Table 1. Blowdown tank example.
Most central plant facilities have opportunities for sustainable upgrades with modest initial investment and great rates of return, as well as opportunities for larger-scale investment. Here is a broad menu of concepts, from relatively easy retrofits for existing plants to others that would require integration into the initial design process.

Sustainable Sites

Given the emissions, noise, and fuel storage associated with a typical central utility plant (CUP), it is particularly important to consider sustainable design issues in the siting of a central utility plant. Sustainable CUP design should incorporate the following strategies:

  • Avoid sites on prime farmland, elevations less than 5 ft above 100 ft year flood plain, or sites within 100 ft of water or wetlands.
  • Use a "brownfield" site, if practical.
  • Consider the impact of emissions on adjacent buildings, use wind tunnel analysis to evaluate alternative sites and emissions technologies.
  • Consider the noise impact of the CUP on adjacent buildings, locate away from residential areas.
  • Route distribution piping through planned utility corridors, along streets, and existing pathways.
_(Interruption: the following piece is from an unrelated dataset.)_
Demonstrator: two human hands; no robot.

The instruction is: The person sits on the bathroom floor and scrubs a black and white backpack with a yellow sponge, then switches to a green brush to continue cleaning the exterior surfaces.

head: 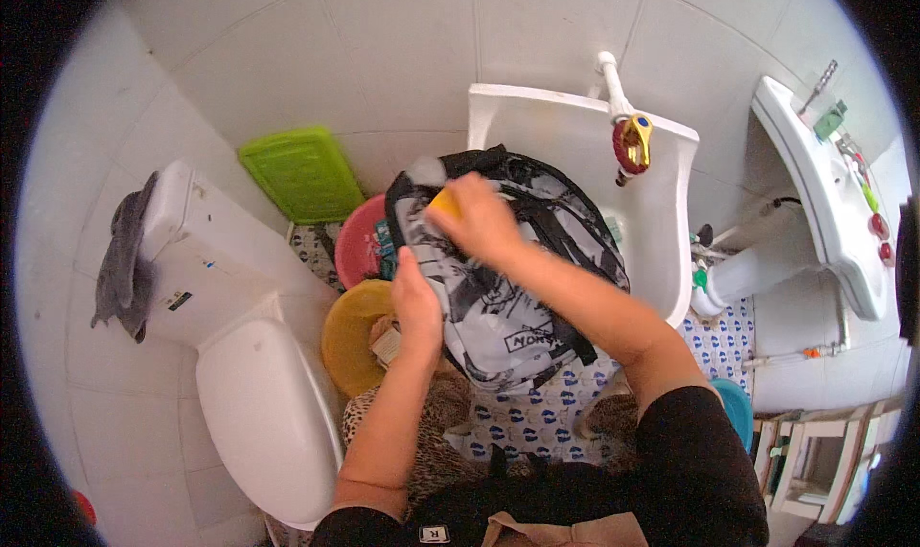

Avoid disruption to undisturbed sites and vegetation.
  • Locate the plant in proximity to the load, minimizing distribution energy and capital costs.
  • Centralize fuel storage in a common location to serve generators, boilers, etc.
  • Utilize sites that allow 100% of the liquid waste discharged from the building to flow by gravity (avoid pumped systems).

The plant should ideally be located with sensitivity to its neighbors. It should be located so that it is distant from and downwind of any critical air intakes. Wind tunnel analysis of the site is highly recommended to predict impacts of emissions on the local microclimate. Any adverse effects can be identified early and mitigated by alternative siting or application of design alternatives. The noise impact of the plant should also be evaluated, with particular emphasis placed on the distance from residential areas.

Table 2. Continuous blowdown heat recovery (CBHR) example.

Water Efficiency

Most of the water used in a typical CUP is related to cooling tower operation. Here are a few notable methods for saving water.

Cooling towers represent the largest water users in a typical plant. The combination of evaporation, blowdown, and drift at a cooling tower will result in 36 gpm of water lost per 1,000 tons of cooling (assuming three cycles of concentration and a 10°F condenser water ΔT). There are many ways to reduce or eliminate this water loss. One means is by the use of onsite water sources, such as collected rainwater, graywater, or subsoil drainage water (if available).

Alternative water treatment methods such as ozone treatment or pulsed magnetic technology will often allow an increase in the allowable cycles of concentration, thereby reducing the blowdown component of cooling tower water use. Alternative water treatment technologies offer the added benefit of either the reduction or complete elimination of chemical use.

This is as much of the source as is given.